Takashi yakin, Himeno benar-benar akan melakukan itu.
"Nn…"
Saking senangnya, Takashi kembali menciumnya, lalu melanjutkan sarapan penuh kasih sayang itu.
*
"Aku ingin terus bermesraan kayak gini…"
Saat waktu sekolah mulai mendekat, Himeno untuk pertama kalinya mulai merengek.
Dia tidak suka kalau waktu mesra mereka harus berkurang gara-gara sekolah.
Setelah resmi jadi pacar di Hakone, wajar kalau dia ingin terus nempel dan bermesraan.
"Kalau terus-terusan begini, kamu benar-benar jadi gadis manja, lho."
Akhir-akhir ini pun mereka sudah terlalu mesra—kalau sampai tidak mau sekolah, itu bisa jadi masalah.
"Iya… Aku juga sadar, sih. Harus sekolah."
Akhirnya, Himeno pun sadar bahwa sekolah tetap penting, dan memutuskan untuk tetap pergi.
Sementara itu, Marika sudah lebih dulu berangkat, jadi rumah hanya mereka berdua.

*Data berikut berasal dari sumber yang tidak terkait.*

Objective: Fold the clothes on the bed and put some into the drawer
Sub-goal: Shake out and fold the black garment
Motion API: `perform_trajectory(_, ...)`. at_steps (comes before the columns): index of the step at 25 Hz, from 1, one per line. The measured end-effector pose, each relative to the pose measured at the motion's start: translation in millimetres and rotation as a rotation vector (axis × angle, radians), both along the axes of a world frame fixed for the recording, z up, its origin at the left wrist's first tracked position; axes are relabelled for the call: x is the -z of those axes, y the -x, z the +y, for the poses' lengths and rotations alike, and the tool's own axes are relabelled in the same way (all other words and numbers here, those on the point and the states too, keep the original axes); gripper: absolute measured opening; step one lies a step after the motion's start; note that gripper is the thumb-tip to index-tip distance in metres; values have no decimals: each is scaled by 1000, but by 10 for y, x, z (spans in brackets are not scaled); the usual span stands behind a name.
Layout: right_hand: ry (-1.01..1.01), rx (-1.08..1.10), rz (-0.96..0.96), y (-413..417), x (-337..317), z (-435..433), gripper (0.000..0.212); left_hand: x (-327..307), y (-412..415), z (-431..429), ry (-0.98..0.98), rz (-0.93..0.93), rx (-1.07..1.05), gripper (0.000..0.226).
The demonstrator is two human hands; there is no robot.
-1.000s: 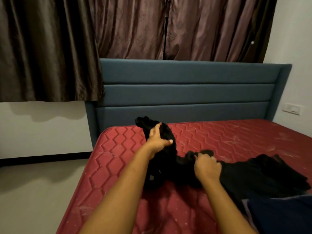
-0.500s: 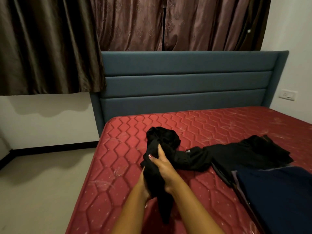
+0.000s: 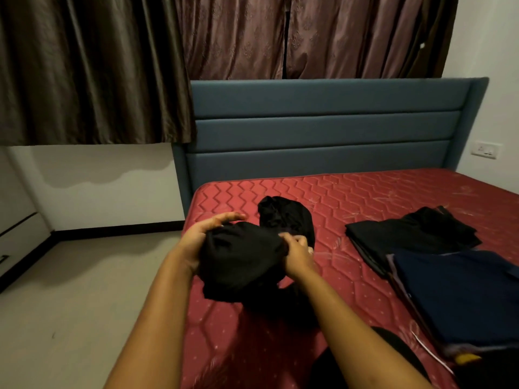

Mereka pun mengunci pintu dan berangkat ke sekolah sambil bergandengan tangan.
"Ngomong-ngomong, aku penasaran. Kenapa ibu Himeno kerja sih? Dan kenapa harus tinggal di penginapan segala?"
Begitu mereka keluar dari apartemen, Takashi bertanya pada Himeno.
Dulu ibunya tidak bisa bekerja karena sakit, tapi sekarang mereka menerima biaya hidup dari ayah Himeno, jadi sebenarnya tidak masalah meski ibunya tidak bekerja.
"Ibu mulai bekerja setelah ayah bilang kalau aku dan ibu tidak boleh tinggal bersama. Meski uang tunjangan masih diberikan oleh ayah, itu hanya sampai aku lulus SMA. Biaya kuliah sedang ibu tabung sendiri."
Meski alasannya karena sakit, pasti berat rasanya tidak bisa tinggal bersama anaknya. Itulah sebabnya setelah keluar dari rumah sakit, dia berusaha sebisa mungkin untuk terus bersama Himeno.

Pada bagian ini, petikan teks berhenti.